DATA:
---------------
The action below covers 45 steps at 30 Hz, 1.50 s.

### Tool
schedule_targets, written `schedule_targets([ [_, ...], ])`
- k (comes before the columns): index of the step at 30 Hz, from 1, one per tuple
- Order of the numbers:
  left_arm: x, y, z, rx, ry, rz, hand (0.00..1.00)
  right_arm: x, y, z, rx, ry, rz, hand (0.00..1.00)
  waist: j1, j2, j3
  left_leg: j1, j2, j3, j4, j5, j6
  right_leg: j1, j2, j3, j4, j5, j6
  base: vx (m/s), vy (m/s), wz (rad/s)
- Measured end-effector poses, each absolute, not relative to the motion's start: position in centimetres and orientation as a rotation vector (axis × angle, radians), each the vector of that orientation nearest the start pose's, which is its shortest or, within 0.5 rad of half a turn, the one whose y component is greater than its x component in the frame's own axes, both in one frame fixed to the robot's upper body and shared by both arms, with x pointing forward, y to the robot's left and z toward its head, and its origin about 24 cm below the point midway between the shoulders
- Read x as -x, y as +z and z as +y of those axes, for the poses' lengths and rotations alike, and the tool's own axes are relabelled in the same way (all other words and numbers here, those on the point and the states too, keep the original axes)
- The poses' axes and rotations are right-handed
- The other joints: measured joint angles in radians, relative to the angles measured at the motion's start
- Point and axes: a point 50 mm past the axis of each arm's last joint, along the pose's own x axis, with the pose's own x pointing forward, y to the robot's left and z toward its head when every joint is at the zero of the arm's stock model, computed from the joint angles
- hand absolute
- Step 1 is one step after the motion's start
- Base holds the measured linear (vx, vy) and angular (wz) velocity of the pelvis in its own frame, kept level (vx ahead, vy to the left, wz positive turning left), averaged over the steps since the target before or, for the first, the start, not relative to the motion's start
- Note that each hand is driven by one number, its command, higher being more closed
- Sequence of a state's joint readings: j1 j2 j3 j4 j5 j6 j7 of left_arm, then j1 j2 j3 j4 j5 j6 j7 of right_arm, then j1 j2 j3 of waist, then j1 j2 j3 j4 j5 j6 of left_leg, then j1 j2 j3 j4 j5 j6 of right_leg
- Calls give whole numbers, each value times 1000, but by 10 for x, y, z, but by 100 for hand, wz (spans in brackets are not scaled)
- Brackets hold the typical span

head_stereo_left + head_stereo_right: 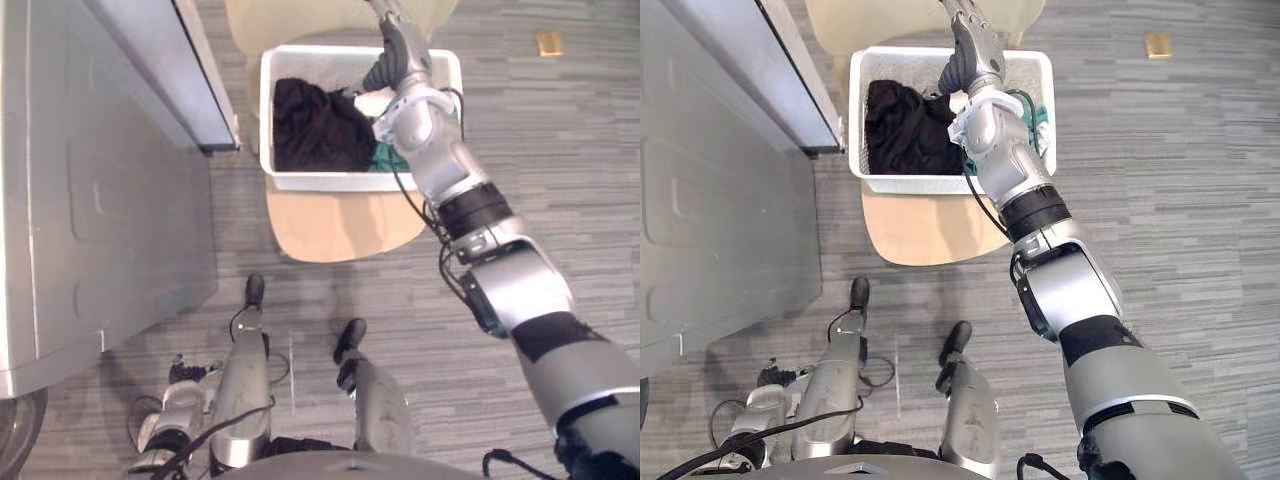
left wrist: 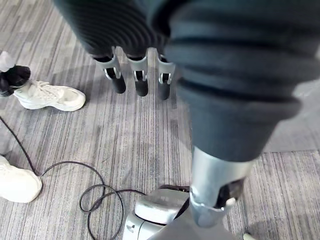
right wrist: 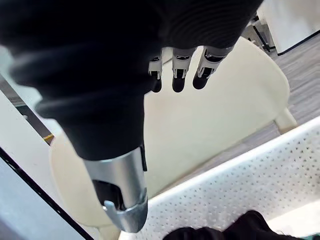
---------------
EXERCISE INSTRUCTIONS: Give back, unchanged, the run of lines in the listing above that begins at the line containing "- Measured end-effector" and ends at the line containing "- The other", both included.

OUTPUT OF THE TASK:
- Measured end-effector poses, each absolute, not relative to the motion's start: position in centimetres and orientation as a rotation vector (axis × angle, radians), each the vector of that orientation nearest the start pose's, which is its shortest or, within 0.5 rad of half a turn, the one whose y component is greater than its x component in the frame's own axes, both in one frame fixed to the robot's upper body and shared by both arms, with x pointing forward, y to the robot's left and z toward its head, and its origin about 24 cm below the point midway between the shoulders
- Read x as -x, y as +z and z as +y of those axes, for the poses' lengths and rotations alike, and the tool's own axes are relabelled in the same way (all other words and numbers here, those on the point and the states too, keep the original axes)
- The poses' axes and rotations are right-handed
- The other joints: measured joint angles in radians, relative to the angles measured at the motion's start

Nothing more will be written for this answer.